DATA FOR THE TASK |
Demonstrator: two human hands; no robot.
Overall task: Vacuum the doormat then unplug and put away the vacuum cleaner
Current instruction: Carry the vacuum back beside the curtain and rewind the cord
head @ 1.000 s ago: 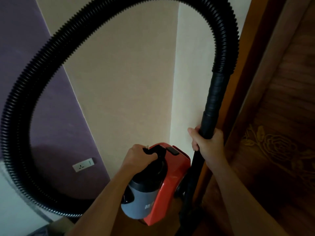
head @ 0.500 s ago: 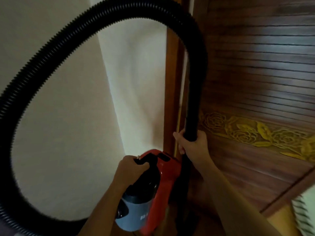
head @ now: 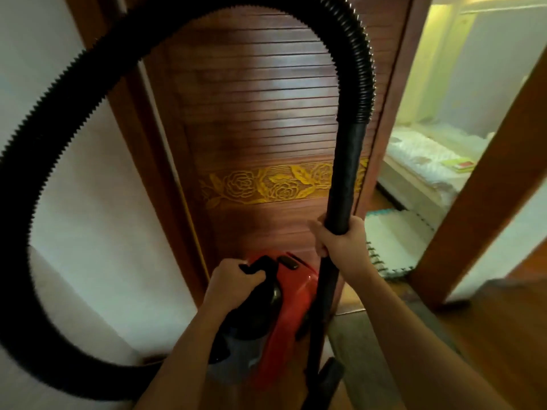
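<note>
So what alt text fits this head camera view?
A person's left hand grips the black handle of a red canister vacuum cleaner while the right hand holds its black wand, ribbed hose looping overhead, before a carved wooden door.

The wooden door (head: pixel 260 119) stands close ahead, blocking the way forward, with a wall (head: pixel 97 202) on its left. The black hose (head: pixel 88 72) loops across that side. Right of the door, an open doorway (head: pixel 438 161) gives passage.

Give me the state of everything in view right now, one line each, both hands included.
left hand: closed on the vacuum's black carry handle
right hand: closed around the black wand
vacuum cleaner: held by its handle, red body
hose: arched in a big loop overhead
wooden door: swung open beside the doorway
foam mat: flat on floor past the doorway
</note>
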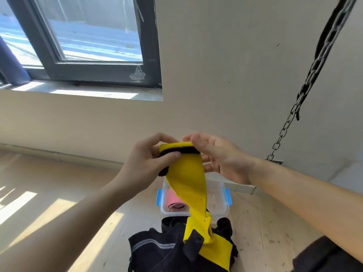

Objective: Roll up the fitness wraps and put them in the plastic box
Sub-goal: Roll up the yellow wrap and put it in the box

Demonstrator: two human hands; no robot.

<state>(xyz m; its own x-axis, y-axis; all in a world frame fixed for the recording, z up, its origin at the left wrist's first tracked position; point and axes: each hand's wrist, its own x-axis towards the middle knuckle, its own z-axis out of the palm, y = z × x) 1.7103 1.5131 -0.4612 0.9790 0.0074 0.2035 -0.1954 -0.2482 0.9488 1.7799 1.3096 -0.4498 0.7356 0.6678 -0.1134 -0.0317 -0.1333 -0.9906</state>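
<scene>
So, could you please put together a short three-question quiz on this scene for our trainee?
1. True or false: the plastic box holds a pink rolled wrap.
2. How many hands hold the top end of the yellow wrap? A) none B) one C) two
3. Fill in the colour: the yellow wrap's lower end rests on a heap of ____ wraps.

Key
1. True.
2. C: left hand and right hand both pinch it.
3. Black wraps.
</scene>
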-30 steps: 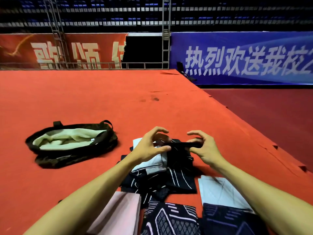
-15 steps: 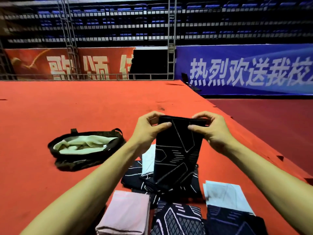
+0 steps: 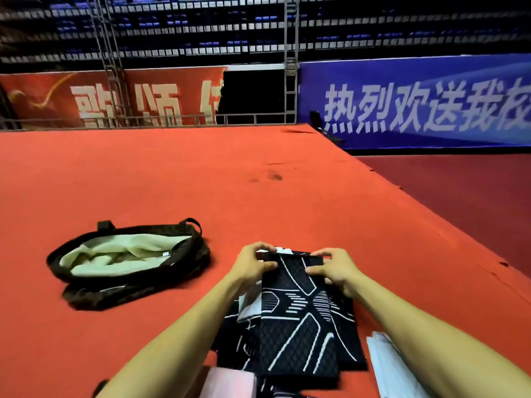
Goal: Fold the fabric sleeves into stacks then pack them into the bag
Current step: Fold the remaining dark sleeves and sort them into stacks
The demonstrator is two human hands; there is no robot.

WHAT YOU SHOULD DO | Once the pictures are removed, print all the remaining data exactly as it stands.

RESULT |
Demonstrator: two human hands; no robot.
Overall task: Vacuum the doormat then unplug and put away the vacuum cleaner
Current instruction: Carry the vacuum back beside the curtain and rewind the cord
head @ 1.000 s ago: 
head @ 0.500 s ago: 
head @ now: 
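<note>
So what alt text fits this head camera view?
A person's left hand grips the black handle of a red canister vacuum cleaner while the right hand holds its black wand, ribbed hose looping overhead, before a carved wooden door.

The wooden door (head: pixel 260 119) stands close ahead, blocking the way forward, with a wall (head: pixel 97 202) on its left. The black hose (head: pixel 88 72) loops across that side. Right of the door, an open doorway (head: pixel 438 161) gives passage.

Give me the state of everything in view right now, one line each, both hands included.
left hand: closed on the vacuum's black carry handle
right hand: closed around the black wand
vacuum cleaner: held by its handle, red body
hose: arched in a big loop overhead
wooden door: swung open beside the doorway
foam mat: flat on floor past the doorway
</note>
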
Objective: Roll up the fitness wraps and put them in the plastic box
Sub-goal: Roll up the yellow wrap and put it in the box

Demonstrator: two human hands; no robot.

<state>(xyz m; its own x-axis, y-axis; all in a world frame fixed for the recording, z up, its origin at the left wrist's first tracked position; point and axes: each hand's wrist, its own x-axis towards the middle knuckle, its own z-axis out of the palm, y = z × x) 1.7103 1.5131 -0.4612 0.9790 0.0074 0.2035 -0.1954 -0.2482 0.9488 1.7799 1.3096 -0.4498 0.7356 0.6678 -0.1134 -0.0317 -0.1333 -0.9906</state>
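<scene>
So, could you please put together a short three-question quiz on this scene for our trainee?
1. True or false: the plastic box holds a pink rolled wrap.
2. How many hands hold the top end of the yellow wrap? A) none B) one C) two
3. Fill in the colour: the yellow wrap's lower end rests on a heap of ____ wraps.

Key
1. True.
2. C: left hand and right hand both pinch it.
3. Black wraps.
</scene>
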-30 steps: 
-15 steps: 
+0 steps: 
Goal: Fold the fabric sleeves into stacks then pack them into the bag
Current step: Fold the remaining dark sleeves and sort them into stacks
The demonstrator is two human hands; there is no robot.

The exercise contains no remaining tasks.